**Exercise requirements**
Among the records, how many lines carry the string "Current"? Give that number with nothing added.

··········

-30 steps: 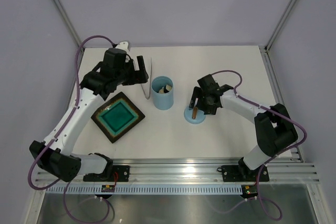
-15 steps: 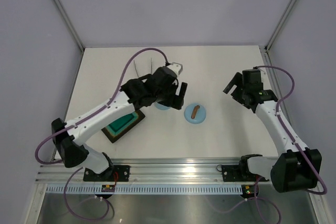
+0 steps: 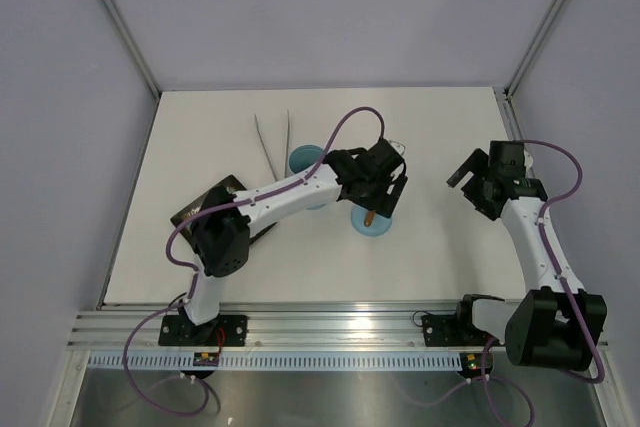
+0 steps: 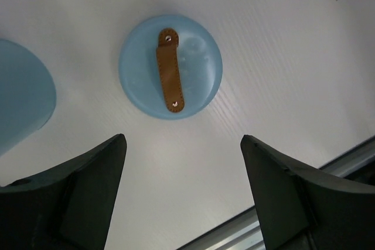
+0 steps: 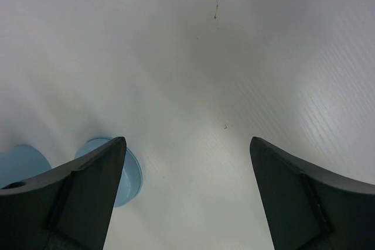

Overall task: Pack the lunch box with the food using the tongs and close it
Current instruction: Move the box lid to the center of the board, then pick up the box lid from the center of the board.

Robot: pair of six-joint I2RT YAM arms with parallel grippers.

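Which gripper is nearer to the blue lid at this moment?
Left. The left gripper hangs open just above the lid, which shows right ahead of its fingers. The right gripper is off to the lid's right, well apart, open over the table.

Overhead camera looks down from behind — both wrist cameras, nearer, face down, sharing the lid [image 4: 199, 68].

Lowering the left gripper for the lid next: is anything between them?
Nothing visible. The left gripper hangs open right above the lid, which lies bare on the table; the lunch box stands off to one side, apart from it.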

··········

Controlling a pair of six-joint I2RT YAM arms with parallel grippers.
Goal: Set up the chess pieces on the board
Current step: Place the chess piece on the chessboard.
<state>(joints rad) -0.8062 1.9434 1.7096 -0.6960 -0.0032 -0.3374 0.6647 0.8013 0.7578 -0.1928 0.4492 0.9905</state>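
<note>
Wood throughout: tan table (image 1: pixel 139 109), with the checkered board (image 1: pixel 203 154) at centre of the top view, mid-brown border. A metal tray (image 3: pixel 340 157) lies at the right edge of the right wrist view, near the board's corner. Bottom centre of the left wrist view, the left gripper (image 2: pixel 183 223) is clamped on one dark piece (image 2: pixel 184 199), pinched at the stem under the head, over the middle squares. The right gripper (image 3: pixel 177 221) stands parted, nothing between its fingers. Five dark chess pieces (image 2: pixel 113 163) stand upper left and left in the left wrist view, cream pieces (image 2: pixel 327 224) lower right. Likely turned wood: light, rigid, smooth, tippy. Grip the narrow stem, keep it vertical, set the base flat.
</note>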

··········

**Exercise output**
2